Malcolm Stewart’s diagram is a powerful way of using a single square to achieve many geometrical results and, in our case, it is a minimalist version that could have more lines emanating from the corners and more intermediate points dividing the squares sides, to which the radiant lines can then travel. Adding more divisions along the sides of the starcut is like multiplying the limiting number of a musical matrix, for example twice as many raises by an octave.

A computer program was developed within the Processing framework to increase the divisions of the sides and draw the resulting radiants. A limit of 720 was used since this defines Just intonation of scales and 720 has been identified in many ancient texts as having been a significant limiting number in antiquity. Since McClain was finding elements of octave tuning within a two-square geometry, my aim was to see if the crossing points between radiants of a single square (starcut) defined tones in the just scales possible to 360:720. This appears to be the case (figure 6) though most of the required tone numbers appear along the central vertical division and it is only at the locations nearest to D that eb to f and C to c# that only appear “off axis”. The pattern of the tones then forms an interesting invariant pattern.

Figure 6 Computer generated radiants for a starcut diagram with sides divided into six.

Figure 7 http://HarmonicExplorer.org showing the tone circle and harmonic mountain (matrix) for limit 720, the “calendar constant” of 360 days and nights.

Each of the radiant crossing points represents the diagonal of an M by N rectangle and so the rational “calculation” of a given tone, through the crossing of radiants, is a result of the differences from D (equal to either 360 or 720) to the tone number concerned (figure 8).

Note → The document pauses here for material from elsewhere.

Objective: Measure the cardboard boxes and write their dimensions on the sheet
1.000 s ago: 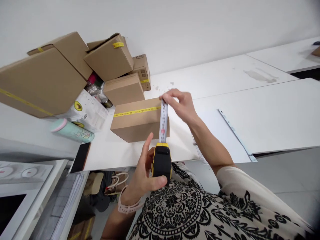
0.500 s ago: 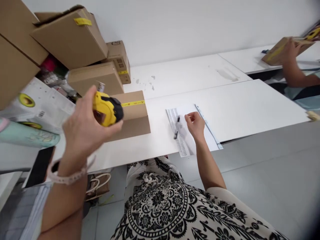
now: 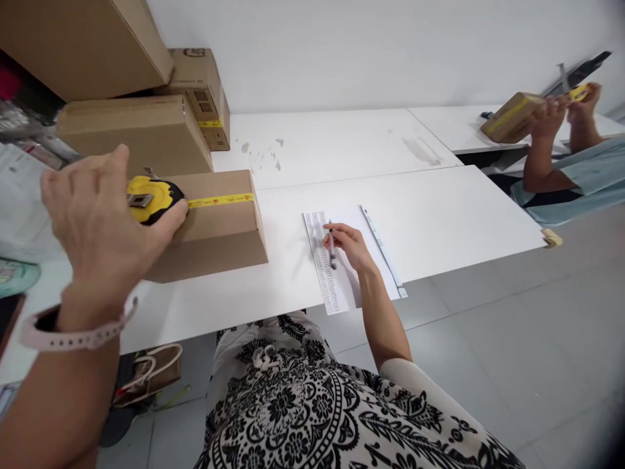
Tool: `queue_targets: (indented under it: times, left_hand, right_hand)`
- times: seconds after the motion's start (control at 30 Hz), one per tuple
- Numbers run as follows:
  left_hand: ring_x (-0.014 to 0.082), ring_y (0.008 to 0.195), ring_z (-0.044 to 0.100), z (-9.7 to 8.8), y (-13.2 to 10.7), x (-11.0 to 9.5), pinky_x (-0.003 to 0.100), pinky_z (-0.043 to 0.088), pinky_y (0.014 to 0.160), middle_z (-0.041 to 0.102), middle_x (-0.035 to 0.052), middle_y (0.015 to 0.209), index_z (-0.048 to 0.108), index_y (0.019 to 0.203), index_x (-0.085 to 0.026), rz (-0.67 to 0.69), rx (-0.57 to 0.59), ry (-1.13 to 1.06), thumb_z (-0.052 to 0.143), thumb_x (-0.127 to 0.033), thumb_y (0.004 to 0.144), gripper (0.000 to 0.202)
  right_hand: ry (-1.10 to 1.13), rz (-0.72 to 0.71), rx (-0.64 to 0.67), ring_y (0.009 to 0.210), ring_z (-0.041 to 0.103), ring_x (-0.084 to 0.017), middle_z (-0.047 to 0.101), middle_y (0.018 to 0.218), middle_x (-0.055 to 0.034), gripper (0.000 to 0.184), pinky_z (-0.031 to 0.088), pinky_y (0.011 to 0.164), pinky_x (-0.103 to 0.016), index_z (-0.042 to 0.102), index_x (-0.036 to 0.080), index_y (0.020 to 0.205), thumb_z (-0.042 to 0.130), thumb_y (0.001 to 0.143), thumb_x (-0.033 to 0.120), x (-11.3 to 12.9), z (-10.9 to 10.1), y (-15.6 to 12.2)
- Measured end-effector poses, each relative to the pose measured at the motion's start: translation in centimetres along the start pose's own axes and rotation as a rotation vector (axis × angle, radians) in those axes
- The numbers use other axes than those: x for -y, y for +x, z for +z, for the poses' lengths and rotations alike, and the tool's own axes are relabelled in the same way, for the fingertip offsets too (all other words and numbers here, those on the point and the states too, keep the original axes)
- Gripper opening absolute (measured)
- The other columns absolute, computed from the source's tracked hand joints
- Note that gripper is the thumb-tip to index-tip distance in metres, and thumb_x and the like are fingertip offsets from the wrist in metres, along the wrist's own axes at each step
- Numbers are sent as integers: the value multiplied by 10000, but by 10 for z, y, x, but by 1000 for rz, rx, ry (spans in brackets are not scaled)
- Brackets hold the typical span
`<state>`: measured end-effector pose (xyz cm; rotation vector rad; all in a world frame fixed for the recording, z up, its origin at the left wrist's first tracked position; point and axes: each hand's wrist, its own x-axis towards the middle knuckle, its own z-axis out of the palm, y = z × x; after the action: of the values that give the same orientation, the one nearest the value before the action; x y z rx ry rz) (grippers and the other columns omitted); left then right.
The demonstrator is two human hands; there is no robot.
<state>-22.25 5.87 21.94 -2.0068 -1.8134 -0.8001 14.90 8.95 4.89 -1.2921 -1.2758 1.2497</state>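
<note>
My left hand is closed around a yellow and black tape measure, held over the left part of a cardboard box. Yellow printed tape runs along the top of that box. In my right hand a dark pen is pinched between thumb and fingers, above a printed sheet. Columns of small print fill the sheet's left side, and a pale blue strip lies along its right side. The sheet's near edge hangs over the front of the white table.
Cardboard boxes are stacked at the left against the wall. At the far right a co-worker's hands hold a small box and a yellow tape measure. Below the table stands a paper bag with rope handles.
My right hand has moved left and picked up the pen from the sheet. My left hand has lowered the tape measure toward the box. The view has shifted right.
</note>
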Motion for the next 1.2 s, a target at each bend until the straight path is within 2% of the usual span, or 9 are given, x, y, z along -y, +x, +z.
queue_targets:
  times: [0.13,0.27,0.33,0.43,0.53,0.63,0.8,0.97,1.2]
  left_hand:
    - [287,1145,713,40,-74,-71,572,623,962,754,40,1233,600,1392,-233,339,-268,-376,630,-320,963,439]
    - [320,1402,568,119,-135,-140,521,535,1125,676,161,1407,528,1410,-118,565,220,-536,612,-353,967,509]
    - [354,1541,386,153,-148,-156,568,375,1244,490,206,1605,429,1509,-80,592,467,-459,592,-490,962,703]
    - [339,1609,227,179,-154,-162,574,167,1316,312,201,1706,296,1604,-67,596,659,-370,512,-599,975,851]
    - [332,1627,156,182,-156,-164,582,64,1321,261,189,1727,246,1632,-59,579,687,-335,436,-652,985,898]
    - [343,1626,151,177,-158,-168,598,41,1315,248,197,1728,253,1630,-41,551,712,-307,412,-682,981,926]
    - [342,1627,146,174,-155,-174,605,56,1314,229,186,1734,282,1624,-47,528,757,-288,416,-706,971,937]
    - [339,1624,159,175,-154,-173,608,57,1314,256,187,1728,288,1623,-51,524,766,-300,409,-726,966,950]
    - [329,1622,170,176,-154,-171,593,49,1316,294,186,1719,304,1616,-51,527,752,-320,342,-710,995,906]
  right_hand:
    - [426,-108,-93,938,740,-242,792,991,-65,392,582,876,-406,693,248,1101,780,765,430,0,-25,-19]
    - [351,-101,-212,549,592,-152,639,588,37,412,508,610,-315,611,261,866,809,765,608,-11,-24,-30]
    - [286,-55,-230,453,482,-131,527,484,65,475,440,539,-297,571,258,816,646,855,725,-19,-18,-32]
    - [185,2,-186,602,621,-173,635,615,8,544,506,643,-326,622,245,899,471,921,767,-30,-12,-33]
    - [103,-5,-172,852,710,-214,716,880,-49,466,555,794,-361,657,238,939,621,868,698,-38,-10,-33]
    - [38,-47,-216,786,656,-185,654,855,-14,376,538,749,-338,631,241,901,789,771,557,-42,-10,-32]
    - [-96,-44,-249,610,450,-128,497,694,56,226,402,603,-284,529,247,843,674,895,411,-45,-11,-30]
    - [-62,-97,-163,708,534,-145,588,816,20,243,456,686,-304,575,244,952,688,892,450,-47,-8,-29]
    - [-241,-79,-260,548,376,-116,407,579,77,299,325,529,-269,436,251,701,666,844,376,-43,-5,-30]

Figure 8 How the tone numbers are calculated via geometrical coincidence of cartesian radiants which are rational in their shorter side length at the value of a Just tone number

It is therefore no miracle that the tone numbers for Just intonation can be found at some crossing points and, once these are located on this diagram, those locations could have been remembered as a system for working out Just tone numbers.

Bibliography

Heath, Richard.

  • 2014. Sacred Number and the Lords of Time. Rochester, VT: Inner Traditions.
  • 2018. Harmonic Origins of the World: Sacred Number at the Source of Creation. Inner Traditions.
  • 2021. Sacred Geometry: Language of the Angels. Inner Traditions.

Lubitz, R.A. Schwaller de.

  • 1998. The Temple of Man: Apet of the South at Luxor. Vermont: Inner Traditions.

McClain, Ernest G. 

  • 1976. The Myth of Invariance: The Origin of the Gods, Mathematics and Music from the Rg Veda to Plato. York Beach, ME: Nicolas Hays.

Stewart, Malcolm.

  • 2022. Sacred Geometry of the Starcut Diagram: The Genesis of Number, Proportion, and Cosmology. Inner Traditions.